I got back into D&D in college, with the gentle coaxing of Kevin H. and Serpico. I played a big, glorious mess of a one-off game with them and about seven other people one spring. Inspired, I took the slow steps necessary to start running my own campaign. Melissa, Serpico, Kevin and Aaron followed the trail I set for them, recovering two ancient artifacts that outlined a ritual for godhood and keeping them out of the hands of the demonic/celestial crossbreed, Duvaran the Fair. There were vicious halfling mercenaries and religious zealots and genocidal elves and half-orc barbarians and snow dragons and kobold traps galore. I think I even worked a barbazu in there. Good times.

Without RPGs, I never would have run the 7th Sea campaign (The Lost Histories) that got Melissa and Fraley better acquainted. Without RPGs, I never would have known Christine any better than I did. I probably wouldn’t still be friends with Bobby, Auston, Dana J., Will S. or half the people I went to school with. I probably wouldn’t still be reading. Or writing.

I’d also probably be at least $1000 richer, judging by the contents of the bookshelf closest to my computer, but that’s neither here nor there.

I’ve had a rich and imaginative gaming life so far and I’ve only been at it sixteen years. You’ll find me and a regular crew at the nursing home, shaking polyhedral dice and arguing over who has initiative. I can almost promise.
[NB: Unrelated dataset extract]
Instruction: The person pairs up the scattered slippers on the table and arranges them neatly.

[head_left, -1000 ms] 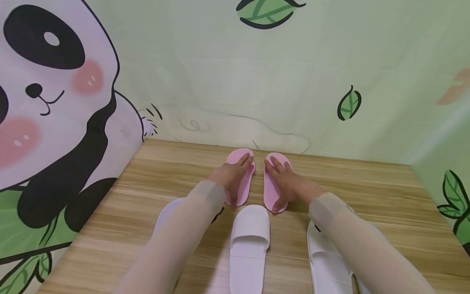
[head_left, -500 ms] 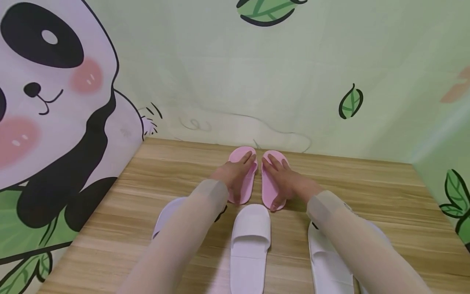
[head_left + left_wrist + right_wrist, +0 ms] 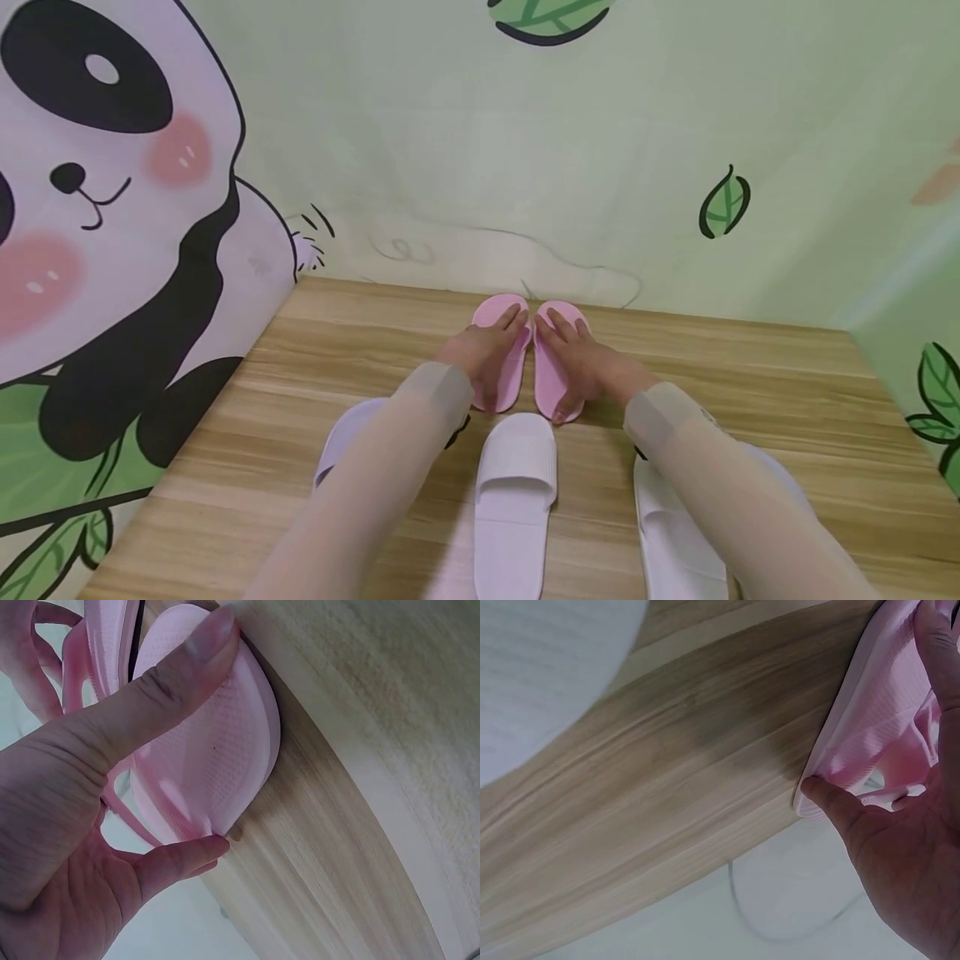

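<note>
A pair of pink slippers lies side by side on the wood-grain floor by the back wall in the head view. My left hand [image 3: 486,350] holds the left pink slipper [image 3: 501,308], thumb and fingers spread along its length. In the left wrist view the thumb crosses that slipper's sole and a fingertip presses its edge. Over the right pink slipper [image 3: 551,385] lies my right hand [image 3: 581,360], thumb at the near end and fingers toward the far end. The right wrist view shows a fingertip [image 3: 819,789] at that slipper's edge.
A white slipper [image 3: 513,533] stands just in front of the pink pair. Another white slipper [image 3: 678,542] and a bluish one [image 3: 780,475] lie partly under the right forearm. Beside the left forearm is a lavender slipper [image 3: 351,425]. The printed wall [image 3: 420,167] bounds the floor behind.
The two pink slippers have come closer together, the left one shifting right with the left hand and the right one slightly left with the right hand. The head view has shifted slightly.
</note>
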Demonstrator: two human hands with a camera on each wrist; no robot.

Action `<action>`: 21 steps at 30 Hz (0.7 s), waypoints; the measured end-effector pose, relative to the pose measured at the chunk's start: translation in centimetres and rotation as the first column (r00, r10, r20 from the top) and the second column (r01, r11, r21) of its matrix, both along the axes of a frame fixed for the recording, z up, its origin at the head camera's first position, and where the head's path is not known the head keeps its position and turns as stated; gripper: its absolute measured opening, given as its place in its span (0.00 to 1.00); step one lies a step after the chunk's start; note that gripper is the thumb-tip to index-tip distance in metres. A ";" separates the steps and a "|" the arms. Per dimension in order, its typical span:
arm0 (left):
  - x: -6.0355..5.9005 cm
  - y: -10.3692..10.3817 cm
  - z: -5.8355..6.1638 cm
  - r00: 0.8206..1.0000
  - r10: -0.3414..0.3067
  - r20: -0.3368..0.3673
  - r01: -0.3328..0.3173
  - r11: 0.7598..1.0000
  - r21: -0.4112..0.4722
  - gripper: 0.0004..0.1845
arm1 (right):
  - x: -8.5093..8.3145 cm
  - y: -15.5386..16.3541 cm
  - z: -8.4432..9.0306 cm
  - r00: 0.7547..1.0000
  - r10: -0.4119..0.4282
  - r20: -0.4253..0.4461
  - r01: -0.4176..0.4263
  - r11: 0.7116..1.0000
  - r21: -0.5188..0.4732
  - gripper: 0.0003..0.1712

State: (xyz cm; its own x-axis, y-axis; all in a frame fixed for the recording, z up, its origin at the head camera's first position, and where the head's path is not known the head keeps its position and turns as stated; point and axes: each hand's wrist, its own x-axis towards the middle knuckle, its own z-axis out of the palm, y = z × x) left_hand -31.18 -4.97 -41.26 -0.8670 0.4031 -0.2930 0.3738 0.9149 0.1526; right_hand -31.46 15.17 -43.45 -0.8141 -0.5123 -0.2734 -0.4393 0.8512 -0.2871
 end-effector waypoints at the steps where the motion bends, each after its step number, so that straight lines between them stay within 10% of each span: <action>1: -0.1 0.0 -0.1 1.000 -0.003 -0.002 0.003 1.000 -0.002 0.84 | 0.0 0.0 0.0 1.000 0.002 0.001 -0.002 1.000 -0.002 0.88; 21: -0.9 0.3 -0.9 0.999 -0.047 -0.021 0.047 0.999 -0.020 0.86 | -0.6 -0.5 -0.2 1.000 -0.014 -0.027 0.013 1.000 -0.017 0.92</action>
“We don’t stop playing because we grow old. We grow old because we stop playing.” - Oscar Wilde

_________________________
1 This should be especially funny to anyone still in the hobby, where $20 will buy you about 2/3 of one of the three core handbooks you need to play D&D today.

2 Not hanging out with geeks all the time in my developing years had its other advantages, of course, so I don’t rue the whole experience.


the victims have been bled

March 4, 2008

Gary Gygax, co-creator of Dungeons and Dragons and father of the modern role-playing game, has supposedly died today.